Here are some of the reasons people have actually said to me when it comes to data quality (especially of clickstream data):
- Cookies “blow”, in many ways
- This is different and I don’t like it
- Robots do weird stuff and mess thing up
- I can do it better than vendor x/y, with five minutes of coding
- Nothing ties to my webtrends and webtrends is right
- People behave strangely and mess up numbers
- Everyone is out to get me
- I miss my mommy
Ok so maybe I was just making up the last one (but not the second from the last one).
Most of the reasons above are true and real, and there are many more that are not on the list (What about google pre-fetching results? What about an entire sub experience that is now ajax, which most vendors can barely measure anything about? What about IE7 doing wacky stuff to third party cookies? What about click fraud? What about the impact of CDN's?).

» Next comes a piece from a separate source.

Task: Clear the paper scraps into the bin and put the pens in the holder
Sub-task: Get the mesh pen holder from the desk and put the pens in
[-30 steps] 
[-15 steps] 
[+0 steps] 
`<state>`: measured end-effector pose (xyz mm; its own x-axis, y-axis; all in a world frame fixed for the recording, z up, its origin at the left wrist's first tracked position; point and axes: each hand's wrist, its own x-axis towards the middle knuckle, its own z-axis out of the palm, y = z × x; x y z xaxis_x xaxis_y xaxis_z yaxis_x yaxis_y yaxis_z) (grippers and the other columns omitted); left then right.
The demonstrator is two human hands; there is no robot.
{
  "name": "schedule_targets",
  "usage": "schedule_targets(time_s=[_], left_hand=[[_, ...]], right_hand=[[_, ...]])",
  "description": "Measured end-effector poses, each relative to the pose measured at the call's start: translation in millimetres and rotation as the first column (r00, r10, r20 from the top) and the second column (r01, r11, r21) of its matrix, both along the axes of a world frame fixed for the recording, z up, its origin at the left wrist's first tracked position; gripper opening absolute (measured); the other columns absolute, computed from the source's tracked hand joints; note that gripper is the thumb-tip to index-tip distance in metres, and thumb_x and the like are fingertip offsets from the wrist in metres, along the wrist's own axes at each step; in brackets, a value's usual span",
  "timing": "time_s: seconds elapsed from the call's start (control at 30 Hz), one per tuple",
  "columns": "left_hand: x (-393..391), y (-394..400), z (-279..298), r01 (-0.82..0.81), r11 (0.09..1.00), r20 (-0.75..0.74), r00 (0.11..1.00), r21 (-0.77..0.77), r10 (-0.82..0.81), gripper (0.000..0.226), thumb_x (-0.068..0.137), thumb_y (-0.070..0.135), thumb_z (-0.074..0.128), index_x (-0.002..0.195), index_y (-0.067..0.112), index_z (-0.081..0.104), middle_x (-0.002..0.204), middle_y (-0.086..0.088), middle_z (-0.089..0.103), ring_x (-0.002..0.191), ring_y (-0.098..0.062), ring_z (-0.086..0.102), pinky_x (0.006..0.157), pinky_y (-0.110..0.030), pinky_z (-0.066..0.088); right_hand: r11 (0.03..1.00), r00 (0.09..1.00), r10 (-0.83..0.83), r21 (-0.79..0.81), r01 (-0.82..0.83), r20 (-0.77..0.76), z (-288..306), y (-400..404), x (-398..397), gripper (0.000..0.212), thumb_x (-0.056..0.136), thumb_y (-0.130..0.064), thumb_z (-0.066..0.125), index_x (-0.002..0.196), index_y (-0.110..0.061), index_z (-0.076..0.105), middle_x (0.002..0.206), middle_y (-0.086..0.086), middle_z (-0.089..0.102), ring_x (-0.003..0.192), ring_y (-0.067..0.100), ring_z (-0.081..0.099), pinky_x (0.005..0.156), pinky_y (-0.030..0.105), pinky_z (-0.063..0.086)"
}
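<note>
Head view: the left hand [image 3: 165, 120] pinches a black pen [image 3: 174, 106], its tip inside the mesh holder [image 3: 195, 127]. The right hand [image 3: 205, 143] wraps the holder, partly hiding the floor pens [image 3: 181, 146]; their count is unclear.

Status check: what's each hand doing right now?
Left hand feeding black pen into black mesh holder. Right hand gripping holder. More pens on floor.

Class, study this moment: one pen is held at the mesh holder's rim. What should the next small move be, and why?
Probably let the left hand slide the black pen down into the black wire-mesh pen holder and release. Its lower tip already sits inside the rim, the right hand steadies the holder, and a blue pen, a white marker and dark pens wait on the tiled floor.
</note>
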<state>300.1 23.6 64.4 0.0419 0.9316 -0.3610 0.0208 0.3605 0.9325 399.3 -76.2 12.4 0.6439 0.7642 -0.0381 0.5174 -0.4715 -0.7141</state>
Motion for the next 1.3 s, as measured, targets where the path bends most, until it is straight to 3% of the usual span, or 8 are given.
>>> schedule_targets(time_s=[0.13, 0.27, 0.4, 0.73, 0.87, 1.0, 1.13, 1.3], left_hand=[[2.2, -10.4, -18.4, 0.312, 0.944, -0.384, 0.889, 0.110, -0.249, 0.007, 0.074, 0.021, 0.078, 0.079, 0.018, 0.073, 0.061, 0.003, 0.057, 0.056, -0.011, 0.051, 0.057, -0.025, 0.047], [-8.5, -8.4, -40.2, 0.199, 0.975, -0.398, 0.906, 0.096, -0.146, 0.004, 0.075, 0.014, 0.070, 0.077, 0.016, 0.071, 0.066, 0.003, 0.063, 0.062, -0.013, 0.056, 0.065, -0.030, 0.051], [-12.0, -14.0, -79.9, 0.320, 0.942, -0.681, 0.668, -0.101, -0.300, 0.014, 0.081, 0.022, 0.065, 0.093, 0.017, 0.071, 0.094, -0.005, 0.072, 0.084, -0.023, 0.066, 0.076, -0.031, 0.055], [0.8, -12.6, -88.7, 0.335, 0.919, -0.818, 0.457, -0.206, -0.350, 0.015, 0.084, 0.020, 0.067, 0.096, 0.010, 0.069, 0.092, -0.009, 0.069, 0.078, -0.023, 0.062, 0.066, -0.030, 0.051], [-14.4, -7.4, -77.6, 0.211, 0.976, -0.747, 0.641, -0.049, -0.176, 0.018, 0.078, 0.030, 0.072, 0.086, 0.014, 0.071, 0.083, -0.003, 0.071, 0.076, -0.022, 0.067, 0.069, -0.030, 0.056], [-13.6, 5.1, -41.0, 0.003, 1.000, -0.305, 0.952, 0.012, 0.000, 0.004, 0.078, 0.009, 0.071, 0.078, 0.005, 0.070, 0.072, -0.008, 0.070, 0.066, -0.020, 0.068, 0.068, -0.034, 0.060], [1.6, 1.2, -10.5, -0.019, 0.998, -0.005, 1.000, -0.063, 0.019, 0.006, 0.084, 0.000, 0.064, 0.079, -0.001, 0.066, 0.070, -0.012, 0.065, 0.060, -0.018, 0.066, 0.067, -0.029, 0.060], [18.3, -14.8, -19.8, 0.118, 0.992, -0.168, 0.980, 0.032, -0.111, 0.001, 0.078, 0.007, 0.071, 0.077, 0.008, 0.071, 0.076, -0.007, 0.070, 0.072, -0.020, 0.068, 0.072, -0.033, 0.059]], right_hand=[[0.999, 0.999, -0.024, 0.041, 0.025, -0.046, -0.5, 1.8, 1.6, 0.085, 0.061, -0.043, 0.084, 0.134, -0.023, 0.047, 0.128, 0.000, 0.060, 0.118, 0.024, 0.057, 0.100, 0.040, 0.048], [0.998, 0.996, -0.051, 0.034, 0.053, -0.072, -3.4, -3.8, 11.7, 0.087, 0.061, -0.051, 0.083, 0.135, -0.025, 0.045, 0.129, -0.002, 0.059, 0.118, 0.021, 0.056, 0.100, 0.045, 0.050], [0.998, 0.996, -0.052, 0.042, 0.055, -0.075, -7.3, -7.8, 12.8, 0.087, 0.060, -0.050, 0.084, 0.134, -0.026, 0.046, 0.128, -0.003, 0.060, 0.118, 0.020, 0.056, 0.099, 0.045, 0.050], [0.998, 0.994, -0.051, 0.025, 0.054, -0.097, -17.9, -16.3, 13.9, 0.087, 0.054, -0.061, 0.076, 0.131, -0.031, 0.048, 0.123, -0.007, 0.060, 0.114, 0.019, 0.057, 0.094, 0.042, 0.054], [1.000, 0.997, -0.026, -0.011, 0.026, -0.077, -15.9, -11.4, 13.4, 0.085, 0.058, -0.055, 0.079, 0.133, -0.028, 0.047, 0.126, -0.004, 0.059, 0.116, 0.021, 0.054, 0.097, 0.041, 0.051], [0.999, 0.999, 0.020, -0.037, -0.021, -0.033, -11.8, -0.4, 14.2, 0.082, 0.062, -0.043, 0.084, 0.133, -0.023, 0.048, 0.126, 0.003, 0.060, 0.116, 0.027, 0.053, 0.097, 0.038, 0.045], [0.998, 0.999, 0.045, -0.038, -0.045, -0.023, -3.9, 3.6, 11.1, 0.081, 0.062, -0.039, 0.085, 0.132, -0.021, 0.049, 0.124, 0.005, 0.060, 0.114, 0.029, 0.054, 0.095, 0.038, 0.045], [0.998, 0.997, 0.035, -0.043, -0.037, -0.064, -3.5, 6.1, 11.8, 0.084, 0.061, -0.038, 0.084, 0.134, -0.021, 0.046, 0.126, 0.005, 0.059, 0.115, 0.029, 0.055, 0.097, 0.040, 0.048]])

We should simply not expect that data quality will exist on the internet, atleast for now. Atleast not like we are used to in traditional backend systems like ERP and CRM where almost everything typically does tie again and again. On the World Wide Web there is too much complexity (people, process, rapid change) and data collection too primitive to ensure accurate data capture and data analysis.
Now I’ll be the first one to admit that your decision makers are not going to let you get by with my lofty proclamation that data quality sucks. And make no mistake it will take time to convince them and win their trust that even though data quality is sub optimal we can still make great decisions.
Here is my recommended six step plan:
- Step 1: Resist the urge to dive deep into the data to find root cause. IMHO this is a time consuming and futile exercise. And by the time you do figure out some semblance of a explanation there are more new reasons why data won't tie (atleast at a macro level). Especially if you are off by less than 10%.
Step 2: Assume a level of comfort with the data. When presented with data understand clearly how it is collected and then encourage yourself, and your decision makers, to assume a level of comfort with the data. Say you look at something and you could say I only trust it 80%. The other guy might say 75% and perhaps the nice lady might say only 70%. That is ok.
Human beings are complex and each a collection of its life experiences so we will each decide differently. That is ok, but by trial and error arrive at a comfort level with the data. It is now your friend, different from Step One where it was out to get you fired.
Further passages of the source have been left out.